How do the lines below between the ones holding "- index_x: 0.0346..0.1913" and "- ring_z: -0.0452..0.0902", inclusive, read? Give them again exactly, with no other lines.

Records drawn from a dataset
--

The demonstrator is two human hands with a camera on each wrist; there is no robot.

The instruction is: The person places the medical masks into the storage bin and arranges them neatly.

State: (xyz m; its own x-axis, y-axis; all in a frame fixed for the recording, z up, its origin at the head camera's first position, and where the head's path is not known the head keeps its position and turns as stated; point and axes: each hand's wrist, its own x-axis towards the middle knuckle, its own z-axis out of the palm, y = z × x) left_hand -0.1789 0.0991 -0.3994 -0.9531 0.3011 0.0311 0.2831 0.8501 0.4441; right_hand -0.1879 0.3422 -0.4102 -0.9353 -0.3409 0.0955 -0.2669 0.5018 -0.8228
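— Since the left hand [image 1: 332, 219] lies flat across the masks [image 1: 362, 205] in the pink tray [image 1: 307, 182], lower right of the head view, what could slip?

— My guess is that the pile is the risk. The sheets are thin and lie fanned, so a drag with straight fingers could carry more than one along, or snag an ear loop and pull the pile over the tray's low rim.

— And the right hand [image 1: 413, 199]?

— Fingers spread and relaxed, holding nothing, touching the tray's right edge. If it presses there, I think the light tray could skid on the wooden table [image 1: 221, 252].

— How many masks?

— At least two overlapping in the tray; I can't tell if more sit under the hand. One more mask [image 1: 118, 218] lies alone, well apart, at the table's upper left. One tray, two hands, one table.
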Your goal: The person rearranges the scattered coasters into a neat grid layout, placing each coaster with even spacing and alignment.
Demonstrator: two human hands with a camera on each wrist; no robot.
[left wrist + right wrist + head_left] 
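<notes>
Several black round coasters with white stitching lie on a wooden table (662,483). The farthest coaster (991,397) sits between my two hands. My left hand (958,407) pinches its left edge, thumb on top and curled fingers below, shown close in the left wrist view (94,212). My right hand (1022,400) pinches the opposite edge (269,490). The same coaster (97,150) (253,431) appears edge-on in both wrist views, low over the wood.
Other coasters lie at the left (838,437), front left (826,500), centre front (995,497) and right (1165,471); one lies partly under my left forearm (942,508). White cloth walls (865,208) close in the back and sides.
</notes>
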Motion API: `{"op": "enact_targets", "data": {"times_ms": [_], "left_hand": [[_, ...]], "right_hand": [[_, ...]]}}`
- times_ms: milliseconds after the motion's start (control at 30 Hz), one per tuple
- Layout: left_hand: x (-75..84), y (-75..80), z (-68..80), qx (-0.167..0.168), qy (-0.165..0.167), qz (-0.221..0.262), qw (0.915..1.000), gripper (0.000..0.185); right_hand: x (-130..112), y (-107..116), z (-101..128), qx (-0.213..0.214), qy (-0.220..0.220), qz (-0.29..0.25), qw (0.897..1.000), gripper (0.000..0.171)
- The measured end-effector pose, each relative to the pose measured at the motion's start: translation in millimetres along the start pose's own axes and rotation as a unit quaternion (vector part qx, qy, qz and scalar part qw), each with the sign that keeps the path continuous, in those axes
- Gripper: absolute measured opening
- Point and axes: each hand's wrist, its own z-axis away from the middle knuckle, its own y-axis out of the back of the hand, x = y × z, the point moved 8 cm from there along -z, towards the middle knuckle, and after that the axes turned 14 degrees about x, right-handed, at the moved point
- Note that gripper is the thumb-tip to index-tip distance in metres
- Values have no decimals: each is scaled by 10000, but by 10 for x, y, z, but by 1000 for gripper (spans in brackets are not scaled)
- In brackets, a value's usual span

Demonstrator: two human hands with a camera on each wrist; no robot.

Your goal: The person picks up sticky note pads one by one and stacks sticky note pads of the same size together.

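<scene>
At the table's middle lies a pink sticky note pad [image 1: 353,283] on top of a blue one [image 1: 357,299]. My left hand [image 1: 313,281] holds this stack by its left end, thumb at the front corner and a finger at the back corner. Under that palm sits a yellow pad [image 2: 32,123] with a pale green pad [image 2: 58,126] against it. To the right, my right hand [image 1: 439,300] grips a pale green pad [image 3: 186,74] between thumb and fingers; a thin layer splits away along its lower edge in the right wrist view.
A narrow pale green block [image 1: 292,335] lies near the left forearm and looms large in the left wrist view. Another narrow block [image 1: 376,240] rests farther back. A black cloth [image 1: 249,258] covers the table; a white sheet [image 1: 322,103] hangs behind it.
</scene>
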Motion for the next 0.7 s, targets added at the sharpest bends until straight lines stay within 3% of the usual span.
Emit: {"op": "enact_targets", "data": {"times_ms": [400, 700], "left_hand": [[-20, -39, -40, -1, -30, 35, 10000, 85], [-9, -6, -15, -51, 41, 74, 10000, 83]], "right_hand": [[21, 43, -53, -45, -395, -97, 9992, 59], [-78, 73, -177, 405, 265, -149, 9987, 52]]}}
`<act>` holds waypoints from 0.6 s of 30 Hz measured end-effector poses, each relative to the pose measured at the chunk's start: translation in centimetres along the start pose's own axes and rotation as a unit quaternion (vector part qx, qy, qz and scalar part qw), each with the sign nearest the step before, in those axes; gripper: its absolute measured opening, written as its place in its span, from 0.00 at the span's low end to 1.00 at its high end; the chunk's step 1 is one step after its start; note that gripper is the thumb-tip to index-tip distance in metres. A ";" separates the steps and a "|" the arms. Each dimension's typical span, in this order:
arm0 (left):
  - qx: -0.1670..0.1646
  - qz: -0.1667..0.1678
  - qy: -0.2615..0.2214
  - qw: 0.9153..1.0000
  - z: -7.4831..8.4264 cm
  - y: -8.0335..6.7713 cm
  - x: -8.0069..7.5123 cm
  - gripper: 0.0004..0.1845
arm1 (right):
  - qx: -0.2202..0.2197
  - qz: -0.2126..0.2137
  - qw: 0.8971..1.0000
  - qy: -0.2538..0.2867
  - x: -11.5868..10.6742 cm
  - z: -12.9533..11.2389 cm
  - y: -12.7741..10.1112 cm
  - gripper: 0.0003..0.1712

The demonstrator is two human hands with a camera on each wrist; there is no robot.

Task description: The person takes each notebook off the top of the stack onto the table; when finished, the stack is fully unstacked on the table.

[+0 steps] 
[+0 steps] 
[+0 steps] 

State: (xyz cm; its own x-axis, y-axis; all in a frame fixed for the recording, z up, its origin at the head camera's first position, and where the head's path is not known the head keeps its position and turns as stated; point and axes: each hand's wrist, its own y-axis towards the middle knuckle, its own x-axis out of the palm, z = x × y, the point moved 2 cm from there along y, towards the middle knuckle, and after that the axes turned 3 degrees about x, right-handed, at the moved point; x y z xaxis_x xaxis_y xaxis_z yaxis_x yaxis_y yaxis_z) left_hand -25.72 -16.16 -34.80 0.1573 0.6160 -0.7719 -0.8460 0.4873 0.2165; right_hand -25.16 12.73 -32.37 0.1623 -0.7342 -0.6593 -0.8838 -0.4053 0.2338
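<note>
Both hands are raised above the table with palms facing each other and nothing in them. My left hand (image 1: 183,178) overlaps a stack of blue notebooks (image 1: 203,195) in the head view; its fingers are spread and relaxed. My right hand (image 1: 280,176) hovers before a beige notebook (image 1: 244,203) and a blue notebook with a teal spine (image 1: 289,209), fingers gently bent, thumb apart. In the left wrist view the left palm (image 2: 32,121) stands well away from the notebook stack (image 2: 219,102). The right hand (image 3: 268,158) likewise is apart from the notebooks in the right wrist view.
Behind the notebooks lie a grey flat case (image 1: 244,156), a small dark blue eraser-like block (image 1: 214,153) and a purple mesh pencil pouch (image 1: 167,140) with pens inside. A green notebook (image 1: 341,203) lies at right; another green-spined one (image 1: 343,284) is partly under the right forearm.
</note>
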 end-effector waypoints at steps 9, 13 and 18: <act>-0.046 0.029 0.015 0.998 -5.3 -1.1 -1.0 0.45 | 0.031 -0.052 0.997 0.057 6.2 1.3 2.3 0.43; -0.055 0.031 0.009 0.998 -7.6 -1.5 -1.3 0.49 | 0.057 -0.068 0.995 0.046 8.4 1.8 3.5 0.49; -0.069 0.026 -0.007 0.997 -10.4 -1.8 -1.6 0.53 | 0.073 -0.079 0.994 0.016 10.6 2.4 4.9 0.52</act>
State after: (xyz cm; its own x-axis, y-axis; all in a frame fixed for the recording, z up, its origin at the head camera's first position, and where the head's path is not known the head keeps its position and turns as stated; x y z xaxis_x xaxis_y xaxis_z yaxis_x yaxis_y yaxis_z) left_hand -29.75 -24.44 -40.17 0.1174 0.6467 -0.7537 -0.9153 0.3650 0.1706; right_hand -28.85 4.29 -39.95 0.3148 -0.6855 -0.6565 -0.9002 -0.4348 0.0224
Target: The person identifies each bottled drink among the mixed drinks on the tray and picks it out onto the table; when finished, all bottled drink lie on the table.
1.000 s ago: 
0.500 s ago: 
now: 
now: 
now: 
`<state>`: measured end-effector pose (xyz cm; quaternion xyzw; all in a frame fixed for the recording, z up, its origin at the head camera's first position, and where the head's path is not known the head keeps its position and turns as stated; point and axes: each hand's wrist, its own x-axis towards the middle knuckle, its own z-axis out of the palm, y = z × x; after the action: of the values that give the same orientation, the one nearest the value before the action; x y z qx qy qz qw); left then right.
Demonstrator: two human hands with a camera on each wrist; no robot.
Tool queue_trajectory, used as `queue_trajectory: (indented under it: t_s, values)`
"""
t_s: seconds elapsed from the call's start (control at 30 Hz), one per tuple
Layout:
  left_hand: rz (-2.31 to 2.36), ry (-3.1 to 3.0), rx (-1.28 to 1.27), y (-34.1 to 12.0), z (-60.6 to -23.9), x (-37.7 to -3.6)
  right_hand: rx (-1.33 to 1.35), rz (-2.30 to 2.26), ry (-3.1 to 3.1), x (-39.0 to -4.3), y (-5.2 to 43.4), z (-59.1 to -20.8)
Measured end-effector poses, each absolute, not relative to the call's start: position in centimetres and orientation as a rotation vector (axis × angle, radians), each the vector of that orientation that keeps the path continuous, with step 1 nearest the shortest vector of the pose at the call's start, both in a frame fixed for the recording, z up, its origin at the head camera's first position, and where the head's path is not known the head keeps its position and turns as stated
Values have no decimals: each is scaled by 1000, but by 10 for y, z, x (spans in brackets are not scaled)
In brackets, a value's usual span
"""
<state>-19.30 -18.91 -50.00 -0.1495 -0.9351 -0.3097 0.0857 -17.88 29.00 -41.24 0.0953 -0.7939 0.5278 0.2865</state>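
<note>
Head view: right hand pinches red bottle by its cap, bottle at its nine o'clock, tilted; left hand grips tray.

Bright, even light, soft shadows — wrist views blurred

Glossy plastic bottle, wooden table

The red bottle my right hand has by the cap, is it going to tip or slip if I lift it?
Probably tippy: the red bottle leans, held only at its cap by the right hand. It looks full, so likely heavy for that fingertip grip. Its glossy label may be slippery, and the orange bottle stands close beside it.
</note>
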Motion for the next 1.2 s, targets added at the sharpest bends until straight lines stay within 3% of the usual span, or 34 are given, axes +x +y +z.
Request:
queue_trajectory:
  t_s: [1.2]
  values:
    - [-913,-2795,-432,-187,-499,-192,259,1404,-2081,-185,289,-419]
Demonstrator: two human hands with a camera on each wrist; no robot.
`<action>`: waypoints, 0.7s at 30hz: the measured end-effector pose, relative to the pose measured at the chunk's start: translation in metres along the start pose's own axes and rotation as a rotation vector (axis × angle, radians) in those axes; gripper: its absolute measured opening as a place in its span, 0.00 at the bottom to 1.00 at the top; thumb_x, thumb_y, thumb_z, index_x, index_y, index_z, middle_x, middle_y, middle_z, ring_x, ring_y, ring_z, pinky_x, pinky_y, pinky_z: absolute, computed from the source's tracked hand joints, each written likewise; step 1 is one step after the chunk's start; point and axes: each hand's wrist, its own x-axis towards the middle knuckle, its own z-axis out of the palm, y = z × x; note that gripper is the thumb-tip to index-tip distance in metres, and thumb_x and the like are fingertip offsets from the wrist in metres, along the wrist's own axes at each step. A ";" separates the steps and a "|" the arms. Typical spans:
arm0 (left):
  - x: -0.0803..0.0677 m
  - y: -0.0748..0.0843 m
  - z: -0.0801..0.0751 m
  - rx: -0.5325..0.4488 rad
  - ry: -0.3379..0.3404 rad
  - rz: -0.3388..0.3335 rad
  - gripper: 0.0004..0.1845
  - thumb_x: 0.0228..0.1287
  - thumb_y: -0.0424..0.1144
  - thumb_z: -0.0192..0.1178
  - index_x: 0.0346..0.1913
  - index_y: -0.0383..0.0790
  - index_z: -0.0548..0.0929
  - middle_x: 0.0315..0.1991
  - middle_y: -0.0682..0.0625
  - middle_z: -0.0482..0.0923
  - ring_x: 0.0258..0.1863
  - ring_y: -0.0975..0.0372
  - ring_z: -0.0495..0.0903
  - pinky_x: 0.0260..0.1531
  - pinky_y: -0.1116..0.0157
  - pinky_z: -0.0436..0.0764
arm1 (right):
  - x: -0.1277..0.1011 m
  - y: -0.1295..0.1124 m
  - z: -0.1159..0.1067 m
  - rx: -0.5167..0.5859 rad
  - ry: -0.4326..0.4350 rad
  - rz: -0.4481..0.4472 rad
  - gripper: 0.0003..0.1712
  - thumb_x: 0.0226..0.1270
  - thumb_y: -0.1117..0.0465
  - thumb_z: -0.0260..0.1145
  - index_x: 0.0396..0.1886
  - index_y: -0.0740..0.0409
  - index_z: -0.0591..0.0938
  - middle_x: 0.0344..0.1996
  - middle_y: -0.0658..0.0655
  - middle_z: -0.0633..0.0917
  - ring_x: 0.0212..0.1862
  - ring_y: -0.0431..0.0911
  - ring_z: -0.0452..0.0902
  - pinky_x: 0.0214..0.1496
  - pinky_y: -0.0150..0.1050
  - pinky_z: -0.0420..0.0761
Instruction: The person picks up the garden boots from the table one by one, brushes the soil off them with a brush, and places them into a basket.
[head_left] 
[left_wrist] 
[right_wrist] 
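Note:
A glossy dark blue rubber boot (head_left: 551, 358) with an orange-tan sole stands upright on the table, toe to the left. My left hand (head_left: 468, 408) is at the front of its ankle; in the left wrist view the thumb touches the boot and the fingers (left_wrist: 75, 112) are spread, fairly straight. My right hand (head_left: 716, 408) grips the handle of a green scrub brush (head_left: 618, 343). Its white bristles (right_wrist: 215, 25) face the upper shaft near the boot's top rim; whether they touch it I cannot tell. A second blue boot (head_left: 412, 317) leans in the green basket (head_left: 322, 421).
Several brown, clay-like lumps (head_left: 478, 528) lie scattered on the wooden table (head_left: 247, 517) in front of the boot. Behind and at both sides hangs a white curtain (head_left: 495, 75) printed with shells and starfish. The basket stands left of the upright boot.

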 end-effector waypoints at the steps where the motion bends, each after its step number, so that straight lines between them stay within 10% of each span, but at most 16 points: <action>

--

**Your response:**
  - index_x: 0.0346..0.1913
  - index_y: -0.0383..0.0790
  - index_z: -0.0548..0.0929
  - middle_x: 0.0315..0.1991
  - middle_y: -0.0682..0.0625
  - middle_z: -0.0482..0.0923
  - ring_x: 0.0258..0.1863
  - ring_y: -0.0975..0.0372
  - ring_z: -0.0495..0.0903
  - pinky_x: 0.0260..0.1531
  - pinky_y: -0.1116..0.0157
  - pinky_z: -0.0436..0.0764
arm1 (right):
  - x: -0.1277..0.1011 m
  - y: -0.1295..0.1124 m
  - z: -0.1159..0.1067 m
  - rx: -0.5167..0.5859 rad
  - ry: -0.4326..0.4350 rad
  - rz: -0.4481..0.4472 rad
  - gripper: 0.0003..0.1712
  - thumb_x: 0.0226..0.1270
  - thumb_y: -0.1117..0.0465
  - thumb_z: -0.0260..0.1145
  - index_x: 0.0396..0.1886
  - index_y: -0.0740..0.0409
  - index_z: -0.0591..0.0938
  - middle_x: 0.0344..0.1996
  - middle_y: -0.0658..0.0655
  - middle_z: -0.0633..0.0917
  - ring_x: 0.0212..0.1862
  - ring_y: -0.0431..0.0911
  - ring_z: -0.0452..0.0902

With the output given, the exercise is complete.